● **WHAT YOU ARE ASKED TO DO**
An exact copy of all the data below is needed, without its pictures.
□ □ □ □ □ □ □
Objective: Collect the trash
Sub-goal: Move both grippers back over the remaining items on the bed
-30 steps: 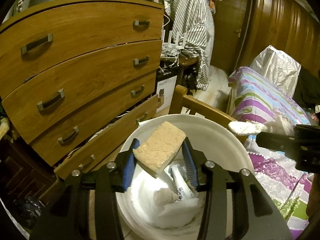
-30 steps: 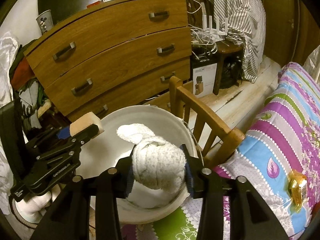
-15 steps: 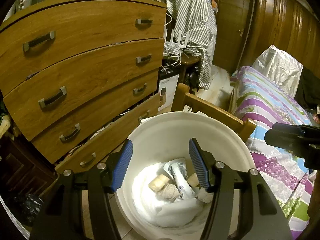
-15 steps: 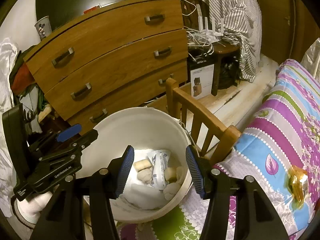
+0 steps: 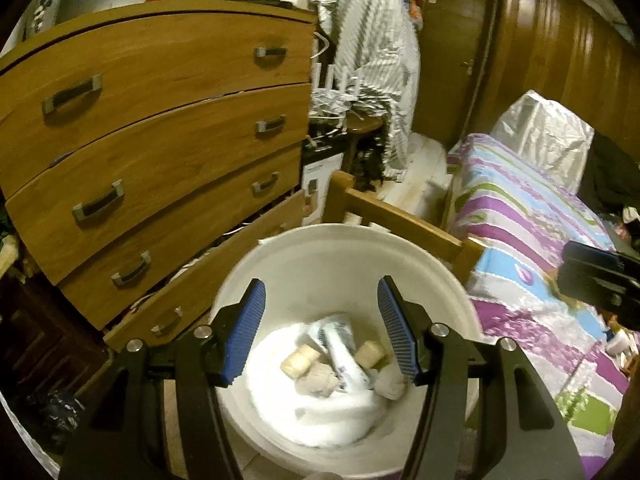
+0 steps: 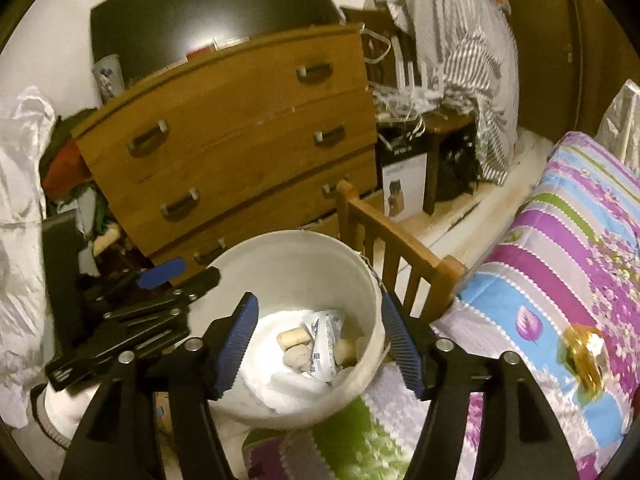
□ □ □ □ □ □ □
● **TASK SOLUTION**
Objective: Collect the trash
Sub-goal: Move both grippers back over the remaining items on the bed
-30 steps: 
-30 steps: 
-15 steps: 
-15 steps: 
+0 steps: 
+0 steps: 

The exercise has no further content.